Without copying any picture, return all lines below exactly.
——————
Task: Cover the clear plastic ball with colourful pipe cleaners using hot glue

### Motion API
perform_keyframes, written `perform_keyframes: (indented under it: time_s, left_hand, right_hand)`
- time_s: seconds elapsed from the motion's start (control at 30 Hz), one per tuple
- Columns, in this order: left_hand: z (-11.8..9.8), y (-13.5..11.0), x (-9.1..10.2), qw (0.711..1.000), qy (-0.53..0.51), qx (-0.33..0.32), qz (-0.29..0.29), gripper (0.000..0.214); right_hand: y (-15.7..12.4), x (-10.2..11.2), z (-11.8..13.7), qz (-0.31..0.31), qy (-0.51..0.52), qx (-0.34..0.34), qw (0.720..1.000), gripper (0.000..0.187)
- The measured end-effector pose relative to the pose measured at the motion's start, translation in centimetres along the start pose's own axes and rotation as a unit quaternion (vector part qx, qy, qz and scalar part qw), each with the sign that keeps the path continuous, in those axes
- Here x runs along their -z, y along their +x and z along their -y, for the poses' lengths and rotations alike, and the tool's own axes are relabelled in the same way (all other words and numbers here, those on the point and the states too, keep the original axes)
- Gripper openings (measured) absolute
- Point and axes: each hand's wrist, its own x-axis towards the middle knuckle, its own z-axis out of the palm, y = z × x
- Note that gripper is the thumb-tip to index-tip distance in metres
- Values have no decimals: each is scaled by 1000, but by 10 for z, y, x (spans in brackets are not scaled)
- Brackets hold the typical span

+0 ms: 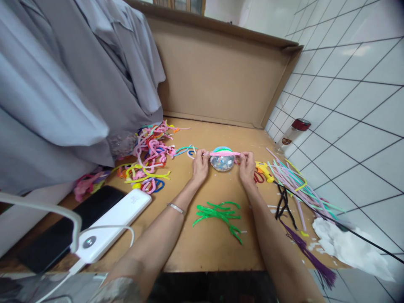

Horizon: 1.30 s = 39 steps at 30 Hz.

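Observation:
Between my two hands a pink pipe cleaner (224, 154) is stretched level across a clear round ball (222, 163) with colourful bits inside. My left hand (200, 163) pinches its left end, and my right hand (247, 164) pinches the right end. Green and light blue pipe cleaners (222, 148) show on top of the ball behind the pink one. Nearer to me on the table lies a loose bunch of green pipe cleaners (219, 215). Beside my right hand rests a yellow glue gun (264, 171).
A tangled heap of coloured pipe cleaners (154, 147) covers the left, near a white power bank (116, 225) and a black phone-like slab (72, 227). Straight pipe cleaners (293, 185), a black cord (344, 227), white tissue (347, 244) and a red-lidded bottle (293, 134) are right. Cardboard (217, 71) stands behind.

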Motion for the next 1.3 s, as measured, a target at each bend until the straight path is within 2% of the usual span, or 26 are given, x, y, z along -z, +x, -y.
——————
— Output —
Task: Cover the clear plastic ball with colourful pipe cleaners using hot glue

### Motion API
perform_keyframes, written `perform_keyframes: (indented under it: time_s, left_hand, right_hand)`
- time_s: seconds elapsed from the motion's start (control at 30 Hz), one per tuple
- Columns, in this order: left_hand: z (-11.8..9.8), y (-13.5..11.0), x (-9.1..10.2), qw (0.711..1.000), qy (-0.53..0.51), qx (-0.33..0.32), qz (-0.29..0.29), gripper (0.000..0.214); right_hand: y (-15.7..12.4), x (-10.2..11.2), z (-11.8..13.7), qz (-0.31..0.31), qy (-0.51..0.52), qx (-0.34..0.34), qw (0.720..1.000), gripper (0.000..0.187)
- The measured end-effector pose relative to the pose measured at the motion's start, translation in centimetres along the start pose's own axes and rotation as a unit quaternion (vector part qx, qy, qz and scalar part qw), each with the sign that keeps the path continuous, in those axes
- Here x runs along their -z, y along their +x and z along their -y, for the poses' lengths and rotations alike, and the tool's own axes are relabelled in the same way (all other words and numbers here, those on the point and the states too, keep the original axes)
- Gripper openings (measured) absolute
- Point and axes: each hand's wrist, its own x-axis towards the middle knuckle, its own z-axis out of the palm, y = z × x
- Note that gripper is the thumb-tip to index-tip distance in metres
- Values have no decimals: each is scaled by 1000, but by 10 for z, y, x (spans in brackets are not scaled)
- Brackets hold the typical span

+0 ms: 

Horizon: 1.30 s = 39 steps at 30 Hz.

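Observation:
Between my two hands a pink pipe cleaner (224, 154) is stretched level across a clear round ball (222, 163) with colourful bits inside. My left hand (200, 163) pinches its left end, and my right hand (247, 164) pinches the right end. Green and light blue pipe cleaners (222, 148) show on top of the ball behind the pink one. Nearer to me on the table lies a loose bunch of green pipe cleaners (219, 215). Beside my right hand rests a yellow glue gun (264, 171).
A tangled heap of coloured pipe cleaners (154, 147) covers the left, near a white power bank (116, 225) and a black phone-like slab (72, 227). Straight pipe cleaners (293, 185), a black cord (344, 227), white tissue (347, 244) and a red-lidded bottle (293, 134) are right. Cardboard (217, 71) stands behind.
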
Motion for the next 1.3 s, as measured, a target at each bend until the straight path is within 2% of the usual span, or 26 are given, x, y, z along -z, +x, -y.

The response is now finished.